TARTARE (s. m.)
1. Nom d'un peuple originaire du Turkestan ; on a donné vaguement ce nom à tous les peuples de l'Asie moyenne, depuis la mer Caspienne jusqu'aux côtes orientales.
• S'ils arrivent, ces Tartares, ou nous les ferons rentrer dans le Tartare d'où ils sont sortis, ou bien ils nous enverront nous-mêmes jouir, dans le ciel, du bonheur promis aux élus : le jeu de mots qu'on prête ici à saint Louis, se retrouve dans presque tous les écrits de cette époque ; et c'est peut-être là, pour le dire en passant, la véritable cause de l'altération que les Occidentaux ont apportée au nom des Tatars (ABEL-RÉMUSAT Instit. Mém. inscr. et belles-lettres t. VI, p. 408)
2. Se dit des courriers employés par la Porte ottomane et les ambassadeurs européens à Constantinople (avec un t minuscule).
• L'Athénien tremblant, Debout, la main au coeur et la tête courbée, Adorait le coursier du tartare insolent (P. LEBRUN Voy. de Grèce, III)
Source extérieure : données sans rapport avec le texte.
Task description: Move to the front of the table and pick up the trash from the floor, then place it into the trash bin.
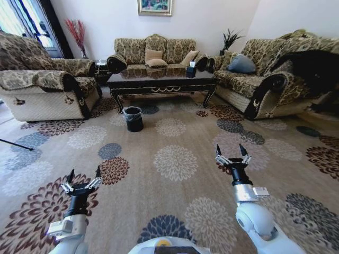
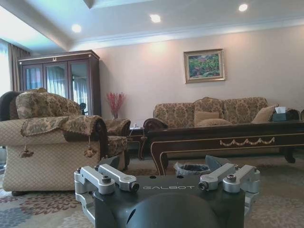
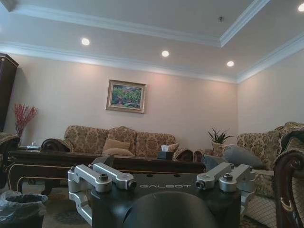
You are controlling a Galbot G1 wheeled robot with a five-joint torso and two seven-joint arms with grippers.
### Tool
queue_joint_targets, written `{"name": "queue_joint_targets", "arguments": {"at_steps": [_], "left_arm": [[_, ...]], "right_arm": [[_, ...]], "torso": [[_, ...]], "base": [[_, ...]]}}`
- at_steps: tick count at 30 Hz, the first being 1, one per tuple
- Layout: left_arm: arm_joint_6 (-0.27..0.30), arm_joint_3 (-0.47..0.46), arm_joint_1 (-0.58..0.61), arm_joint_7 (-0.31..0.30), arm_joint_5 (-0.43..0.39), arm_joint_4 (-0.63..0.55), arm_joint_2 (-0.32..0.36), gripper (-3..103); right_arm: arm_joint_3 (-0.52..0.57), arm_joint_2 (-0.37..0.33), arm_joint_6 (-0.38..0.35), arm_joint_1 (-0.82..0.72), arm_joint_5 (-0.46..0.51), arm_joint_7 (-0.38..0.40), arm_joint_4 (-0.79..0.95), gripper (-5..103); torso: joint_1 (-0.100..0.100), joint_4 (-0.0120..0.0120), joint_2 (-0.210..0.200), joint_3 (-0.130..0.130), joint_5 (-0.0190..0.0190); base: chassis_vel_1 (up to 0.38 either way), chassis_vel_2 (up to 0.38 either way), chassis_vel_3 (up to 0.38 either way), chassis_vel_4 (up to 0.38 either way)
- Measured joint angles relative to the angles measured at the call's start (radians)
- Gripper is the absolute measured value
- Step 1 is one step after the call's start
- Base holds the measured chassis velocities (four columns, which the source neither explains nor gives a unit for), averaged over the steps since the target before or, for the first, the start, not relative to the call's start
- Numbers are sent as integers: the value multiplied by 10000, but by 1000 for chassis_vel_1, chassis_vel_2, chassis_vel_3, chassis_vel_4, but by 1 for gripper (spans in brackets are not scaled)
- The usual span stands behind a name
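Small round black trash bin (image 1: 133, 118) with clear-grey bag liner: on the carpet just before the long glossy dark-wood table (image 1: 161, 80). Left end effector (image 1: 83, 178) and right end effector (image 1: 232, 153): both spread, empty, over carpet well short of the bin.

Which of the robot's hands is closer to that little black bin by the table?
Left. The left hand is low, slightly left of the trash bin; the right hand is farther off to its right.

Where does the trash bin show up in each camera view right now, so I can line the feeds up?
Head view: the trash bin stands on the carpet in front of the table, left of centre.
Left wrist view: trash bin sits low at centre, just above the left pincer's body, under the table.
Right wrist view: trash bin is in the bottom left corner.
Shared landmark: the framed painting above the sofa.
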Motion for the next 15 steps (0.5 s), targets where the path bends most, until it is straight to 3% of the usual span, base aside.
{"name": "queue_joint_targets", "arguments": {"at_steps": [4, 15], "left_arm": [[0, -1, 3, 0, 0, 1, -1, 100], [-1, 0, -1, 0, 0, 0, 0, 100]], "right_arm": [[0, 0, 1, -4, 0, 0, 0, 100], [0, 0, 1, 3, 0, 0, 0, 100]], "torso": [[-5, -3, 4, -4, 1], [2, 0, 2, 2, 2]], "base": [[158, -132, -144, 138], [-8, 6, 3, 3]]}}
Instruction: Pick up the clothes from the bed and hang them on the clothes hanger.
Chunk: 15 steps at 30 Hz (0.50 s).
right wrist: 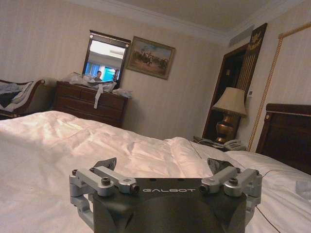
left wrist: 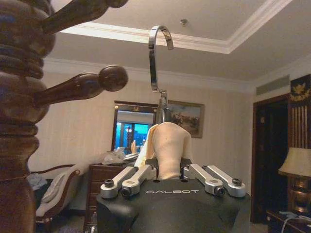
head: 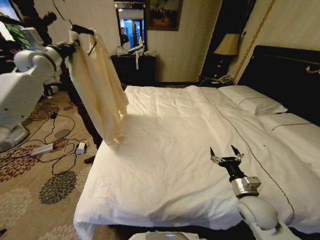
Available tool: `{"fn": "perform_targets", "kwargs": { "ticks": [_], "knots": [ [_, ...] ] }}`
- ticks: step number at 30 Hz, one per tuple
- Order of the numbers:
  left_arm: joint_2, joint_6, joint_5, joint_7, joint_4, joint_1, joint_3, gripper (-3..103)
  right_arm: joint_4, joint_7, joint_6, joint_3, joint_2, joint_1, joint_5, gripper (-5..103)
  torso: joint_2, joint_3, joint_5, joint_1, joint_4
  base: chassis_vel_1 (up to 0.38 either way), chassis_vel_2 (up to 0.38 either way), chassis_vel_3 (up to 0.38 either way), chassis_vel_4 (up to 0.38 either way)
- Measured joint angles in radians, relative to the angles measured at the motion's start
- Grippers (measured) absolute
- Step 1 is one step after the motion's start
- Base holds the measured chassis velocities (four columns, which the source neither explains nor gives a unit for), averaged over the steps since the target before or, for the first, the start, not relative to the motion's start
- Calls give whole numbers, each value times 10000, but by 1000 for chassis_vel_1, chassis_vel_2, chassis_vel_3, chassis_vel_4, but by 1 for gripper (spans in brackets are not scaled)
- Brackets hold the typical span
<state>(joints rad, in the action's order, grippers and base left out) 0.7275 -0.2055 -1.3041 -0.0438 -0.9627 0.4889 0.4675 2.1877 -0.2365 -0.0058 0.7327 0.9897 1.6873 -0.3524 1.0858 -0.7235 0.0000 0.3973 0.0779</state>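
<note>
The cream shirt [head: 97,85] hangs off the bed's left side on the black clothes hanger [head: 84,29], held up in the air. My left gripper [head: 74,46] is shut on the hanger's neck, where the shirt's collar [left wrist: 170,145] bunches between the fingers [left wrist: 133,178]. The hanger's metal hook [left wrist: 154,53] stands upright, close beside a peg of a dark wooden coat stand [left wrist: 80,86] but apart from it. My right gripper [head: 226,154] hovers open and empty low over the white duvet of the bed [head: 175,150]. In the right wrist view that gripper [right wrist: 163,165] has its jaws spread.
Cables and a power strip [head: 42,149] lie on the patterned carpet left of the bed. A dark dresser [head: 132,67] with a mirror stands at the far wall. Pillows [head: 252,102] and the dark headboard [head: 285,75] are at the right, a lamp [head: 227,46] beyond.
</note>
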Motion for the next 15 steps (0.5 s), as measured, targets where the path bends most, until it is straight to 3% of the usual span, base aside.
{"fn": "perform_targets", "kwargs": {
  "ticks": [15],
  "knots": [
    [163, 17, 128, 4, 800, -17, -141, 18, 0, 0, 0, 0, 0, 0, 0, 100, 0, 1, -1, -1, -4, 0, 0, 0, 0]
  ]
}}
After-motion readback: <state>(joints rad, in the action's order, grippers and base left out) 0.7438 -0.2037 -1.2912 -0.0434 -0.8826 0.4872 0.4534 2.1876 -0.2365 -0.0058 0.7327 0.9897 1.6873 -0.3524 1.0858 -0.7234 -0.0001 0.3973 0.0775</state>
• Tartares s'est dit des valets militaires de la maison du roi, parce qu'ils pillaient pendant que leurs maîtres se battaient (VOLT. Dict. hist. Tartare)
• Son tartare vint me dire qu'il m'attendait à onze heures (DIDER. Lett. à Mlle Voland, 18 oct. 1769)
Fig.
• Il faut que les chirurgiens soient les égaux ou les tartares des médecins (DIDER. Lett.)
4. Chez les tailleurs, l'apprenti.
5. Terme de cuisine. à la tartare, se dit en parlant d'une manière d'accommoder le poisson et la viande, qui consiste à les servir panés et grillés, avec une sauce froide à la moutarde que l'on nomme aussi sauce à la tartare ou sauce tartare.
HISTORIQUE
XIIIe s.— D'autre part viennent li Tartaire, Que l'en fera mes à tart taire, Qu'on n'avoit cure d'aler querre (RUTEB. 101) Joinville dit Tartarins.